For press queries, contact your local city organiser, or edwin [at] greendrinks.org
In 1989, at a pub called the Slug and Lettuce in North London, Edwin Datschefski was sitting with his green design colleagues Yorick Benjamin and Paul Scott when he noticed an enviro-minded acquaintance at a nearby table. As it turned out, the friend was sitting with a few of his own eco-conscious mates, so they pulled some tables together. And so a movement was born.
The concept evolved into Green Drinks and now it's global. In 2001, Datschefski created an official Web site, and it has since spread across the world. See www.greendrinks.org for the latest city count and a list of countries. Each city has an organiser who arranges meetings in bars and restaurants (often with organic or vegetarian food), relays information via email, and facilitates discussions.
The spirit of Green Drinks is that anyone can come, and this makes for interesting interactions.
There are lots of benefits to green drinks; they are hard to quantify, but when you have seen people come and make new links and learn and argue and set up new schemes and get new jobs etc, it is a good feeling.
As told by Edwin Datschefski:
A bunch of us who work in the environmental field used to meet up for a beer in London once a month. It was a nice gathering, and we always encouraged people to invite others, so you never knew who would be there and they were always interesting people and great connections were made and cool ideas were had. We started in 1990 and called it Green Drinks.

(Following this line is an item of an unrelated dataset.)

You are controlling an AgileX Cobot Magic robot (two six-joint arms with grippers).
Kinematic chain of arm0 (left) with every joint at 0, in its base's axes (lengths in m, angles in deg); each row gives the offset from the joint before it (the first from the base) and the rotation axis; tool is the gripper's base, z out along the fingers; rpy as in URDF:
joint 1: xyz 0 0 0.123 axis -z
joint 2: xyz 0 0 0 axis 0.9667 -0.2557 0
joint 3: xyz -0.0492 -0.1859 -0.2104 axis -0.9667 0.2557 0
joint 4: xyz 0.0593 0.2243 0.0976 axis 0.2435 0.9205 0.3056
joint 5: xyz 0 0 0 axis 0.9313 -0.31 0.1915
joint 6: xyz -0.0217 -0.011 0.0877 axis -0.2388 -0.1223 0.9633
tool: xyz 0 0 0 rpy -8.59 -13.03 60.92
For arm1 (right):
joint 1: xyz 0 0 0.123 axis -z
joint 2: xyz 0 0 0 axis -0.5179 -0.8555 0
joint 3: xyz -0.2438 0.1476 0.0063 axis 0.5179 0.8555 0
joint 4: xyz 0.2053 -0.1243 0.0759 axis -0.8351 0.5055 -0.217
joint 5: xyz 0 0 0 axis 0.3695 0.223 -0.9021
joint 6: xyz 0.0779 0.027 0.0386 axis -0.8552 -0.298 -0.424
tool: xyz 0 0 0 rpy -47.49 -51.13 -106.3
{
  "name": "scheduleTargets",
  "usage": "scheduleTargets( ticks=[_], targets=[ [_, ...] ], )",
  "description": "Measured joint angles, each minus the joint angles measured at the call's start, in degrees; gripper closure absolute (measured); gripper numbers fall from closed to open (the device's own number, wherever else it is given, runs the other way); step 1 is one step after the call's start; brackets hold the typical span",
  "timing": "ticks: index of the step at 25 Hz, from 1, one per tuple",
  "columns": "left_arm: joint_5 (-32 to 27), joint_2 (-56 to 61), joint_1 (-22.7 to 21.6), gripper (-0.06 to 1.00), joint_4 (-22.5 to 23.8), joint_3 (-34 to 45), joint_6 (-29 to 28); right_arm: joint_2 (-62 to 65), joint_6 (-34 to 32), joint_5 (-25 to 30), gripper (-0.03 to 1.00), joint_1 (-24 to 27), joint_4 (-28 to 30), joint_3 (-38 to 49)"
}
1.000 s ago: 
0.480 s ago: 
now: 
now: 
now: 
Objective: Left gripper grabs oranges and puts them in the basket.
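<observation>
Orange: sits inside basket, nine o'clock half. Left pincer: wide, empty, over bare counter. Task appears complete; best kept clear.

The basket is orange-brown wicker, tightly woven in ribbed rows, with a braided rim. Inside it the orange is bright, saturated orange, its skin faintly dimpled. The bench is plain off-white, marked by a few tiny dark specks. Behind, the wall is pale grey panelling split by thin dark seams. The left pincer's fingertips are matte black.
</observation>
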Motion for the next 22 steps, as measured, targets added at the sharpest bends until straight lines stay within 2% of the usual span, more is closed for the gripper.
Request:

We used to call round the week before and tell people the date and venue, and for a while we tried mass faxing, but it was quite hard work and this was of course just in our spare time and "borrowing" office resources etc. so we were very pleased when email finally became widespread and we could set up an email list to send out reminders. During this time, Green Drinks was enthusiastically supported by my colleagues at The Environment Council, a charity where I was working at the time. Without their help and in particular that of Steve Robinson and Suzannah Lansdell, Green Drinks would not have survived those early years.
We set up a fixed date (second Tuesday of the month) and venue so people could easily remember the rule and also put it in their diaries ahead of time.
In 2000 I set up a website greendrinks.org as an easy-to-remember URL and soon after that we realised a few friends from Oxford were having their own Green Drinks too so we listed them on the website. Soon there were quite a few listed on the website so I handed over organisation of the London Green Drinks to Paul Scott, who still runs it, in order to concentrate on the now-international website. When I say 'concentrate' bear in mind this is all stuff in my spare time, the odd hour here and there.
New York City joined as the first US Green Drinks in 2002, set up by Margaret Lydecker who became the USA Coordinator. As Green Drinkers saw the website, travelled the world and relocated jobs, more sprang up. Today in 2019 there are 500 Green Drinks in 64 countries.
I specifically used biological thinking in the design of Green Drinks. I wrote the Green Drinks Code (http://www.greendrinks.org/Start) as a code of practice but also as a genetic code, the DNA of the organism.
Green Drinks is biological in that it is:
Distributed -- there is no central organisation, each city organiser can do what they like and maintains their own list of members.
Viral -- member-get-member is the basic principle -- a simple concept spread by word of mouth.
Adaptive -- each Green Drinks city has its own logo and traits, the ones that work best for its location -- some are a little formal, some rather random, some have speakers to break the ice (like in Scandinvia and some US cities), most are just freeform. The freeform nature of most of the mingling is the key, and this can be enhanced by good hosting and introduction-making on the night.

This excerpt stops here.